शैव वर्ष का सबसे महत्वपूर्ण महीना। श्रावण क्या है, हर सोमवार पावन क्यों हो जाता है, कांवड़ यात्रा और उसके एक करोड़ श्रद्धालु, व्रत-विधि, और जहाँ भी रहें इस महीने को कैसे रखें।

Author
The Shiv Darshan team
Published
28 May 2026
Reading time
11 min
Category
Practice

If Maha Shivaratri is the single most important night of the Shaiva year and Pradosham is its twice-monthly heartbeat, Shravan is the most important month.

Shravan (called Sawan in north India, Aadi in Tamil tradition, Shrabon in Bengali) is the fifth month of the Hindu lunar calendar — typically July-August in the Gregorian calendar. For Shaivas, the entire month is held as Shiva’s month. Every Monday (Somvar) becomes a Pradosham-class observance. Major temples shift their entire schedule to accommodate the surge of pilgrims. The Kanwar yatra — the largest annual religious gathering on Earth — happens during this month. Tens of millions of practitioners keep partial or complete fasts.

This essay explains what the month is, why it matters specifically to Shaivas, and how to keep it wherever you live.

What Shravan is

Shravan begins with the new moon after the summer solstice (typically late July) and ends approximately 30 days later (late August). The exact dates shift each year because the Hindu calendar is luni-solar.

Shravan 2027: approximately July 13 to August 11 (regional variations apply).

Three reasons the tradition holds the month as Shiva’s:

The Samudra Manthan story. The Puranic myth of the churning of the ocean — when the devas and asuras together stirred the cosmic ocean to produce the nectar of immortality — happened (in the tradition’s framing) during Shravan. In the process, the most potent of all poisons (halahala) was thrown up first, threatening to destroy creation. Shiva drank it, holding it in his throat (which is why he is called Nilakantha, “blue-throated”). Shravan is the month in which Shiva took the poison so the universe could continue. The monsoon rains that fall through Shravan are sometimes interpreted as devotees pouring water on Shiva to cool the throat that still holds the poison.

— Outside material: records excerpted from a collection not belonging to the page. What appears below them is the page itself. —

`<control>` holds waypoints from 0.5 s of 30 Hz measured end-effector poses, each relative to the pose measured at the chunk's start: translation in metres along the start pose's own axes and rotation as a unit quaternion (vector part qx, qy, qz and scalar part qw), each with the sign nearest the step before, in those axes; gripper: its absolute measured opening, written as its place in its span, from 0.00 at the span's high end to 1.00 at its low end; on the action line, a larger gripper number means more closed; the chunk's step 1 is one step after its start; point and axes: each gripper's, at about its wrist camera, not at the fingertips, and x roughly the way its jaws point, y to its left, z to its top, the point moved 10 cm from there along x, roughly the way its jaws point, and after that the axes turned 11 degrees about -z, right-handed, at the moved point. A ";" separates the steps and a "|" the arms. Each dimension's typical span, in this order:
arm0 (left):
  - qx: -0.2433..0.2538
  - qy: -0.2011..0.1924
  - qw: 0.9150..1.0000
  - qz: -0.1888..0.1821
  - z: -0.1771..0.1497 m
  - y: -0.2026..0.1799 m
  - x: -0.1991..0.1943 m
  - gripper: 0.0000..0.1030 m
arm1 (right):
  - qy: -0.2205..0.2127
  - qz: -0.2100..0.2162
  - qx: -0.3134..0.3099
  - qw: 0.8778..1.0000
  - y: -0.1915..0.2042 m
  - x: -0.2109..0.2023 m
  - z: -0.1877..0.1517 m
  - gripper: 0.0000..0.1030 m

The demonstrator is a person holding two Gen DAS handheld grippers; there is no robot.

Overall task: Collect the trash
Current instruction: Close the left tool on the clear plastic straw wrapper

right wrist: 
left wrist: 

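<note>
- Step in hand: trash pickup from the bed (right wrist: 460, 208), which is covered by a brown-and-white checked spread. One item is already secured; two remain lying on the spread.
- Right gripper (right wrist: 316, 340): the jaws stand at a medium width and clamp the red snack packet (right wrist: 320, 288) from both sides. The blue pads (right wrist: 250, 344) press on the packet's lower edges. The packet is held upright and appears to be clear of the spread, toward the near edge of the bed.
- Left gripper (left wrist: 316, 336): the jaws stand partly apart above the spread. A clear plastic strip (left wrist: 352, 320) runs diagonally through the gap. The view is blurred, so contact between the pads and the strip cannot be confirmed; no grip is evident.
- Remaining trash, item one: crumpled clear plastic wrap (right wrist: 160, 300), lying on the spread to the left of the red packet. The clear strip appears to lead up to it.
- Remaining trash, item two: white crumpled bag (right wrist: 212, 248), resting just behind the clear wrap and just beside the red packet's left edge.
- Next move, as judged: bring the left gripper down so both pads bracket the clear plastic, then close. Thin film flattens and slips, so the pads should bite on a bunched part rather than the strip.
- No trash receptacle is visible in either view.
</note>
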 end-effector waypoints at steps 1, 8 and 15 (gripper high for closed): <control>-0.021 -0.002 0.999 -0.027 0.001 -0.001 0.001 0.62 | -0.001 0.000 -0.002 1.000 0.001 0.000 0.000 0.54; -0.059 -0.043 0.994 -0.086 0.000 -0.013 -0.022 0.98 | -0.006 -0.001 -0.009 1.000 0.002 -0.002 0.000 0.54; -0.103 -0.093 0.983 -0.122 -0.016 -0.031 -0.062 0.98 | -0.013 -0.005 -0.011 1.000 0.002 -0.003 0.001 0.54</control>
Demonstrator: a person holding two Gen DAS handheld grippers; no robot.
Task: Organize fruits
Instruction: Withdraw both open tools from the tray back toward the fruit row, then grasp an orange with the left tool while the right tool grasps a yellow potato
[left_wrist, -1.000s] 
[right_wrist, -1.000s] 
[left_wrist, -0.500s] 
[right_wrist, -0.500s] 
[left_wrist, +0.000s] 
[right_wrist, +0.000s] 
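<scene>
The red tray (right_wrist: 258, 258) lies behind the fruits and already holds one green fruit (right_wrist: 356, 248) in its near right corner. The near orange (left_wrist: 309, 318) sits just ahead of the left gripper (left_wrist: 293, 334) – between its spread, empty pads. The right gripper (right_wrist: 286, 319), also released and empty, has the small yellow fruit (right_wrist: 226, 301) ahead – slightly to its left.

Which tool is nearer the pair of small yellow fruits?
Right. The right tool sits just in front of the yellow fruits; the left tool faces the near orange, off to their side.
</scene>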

The monsoon-cooling reading. Shaiva theology holds that Shiva is intrinsically hot (the fire of asceticism, the heat of the trident, the burning ground at Kashi). The monsoon — the cooling, life-giving rain — is the natural complement. Offering cooling substances (water, milk, bilva leaves) during the cooling month is the seasonal devotional gesture that the climate itself enacts at planetary scale.

The Mondays. In the Hindu week, Monday (Somvar) is traditionally Shiva’s day. Every Monday across the year is mildly Shaiva-charged; the Mondays of Shravan are Shaiva-charged at maximum intensity. A serious practitioner who keeps no other Shravan observance keeps Shravan Somvars.

The Shravan Somvars

Shravan typically contains 4 or 5 Mondays. Each is held as a full Shaiva observance day:

  • Fasting from sunrise to sunset (some traditions extend until moonrise)
  • Temple visit in the morning or evening if accessible
  • Abhishekam of the home or temple linga with milk, water, and bilva
  • Recitation of Om Namah Shivaya, Mahamrityunjaya, or the Rudrashtakam
  • Single meal in the evening — typically simple sattvic food (fruit, milk, rice with ghee)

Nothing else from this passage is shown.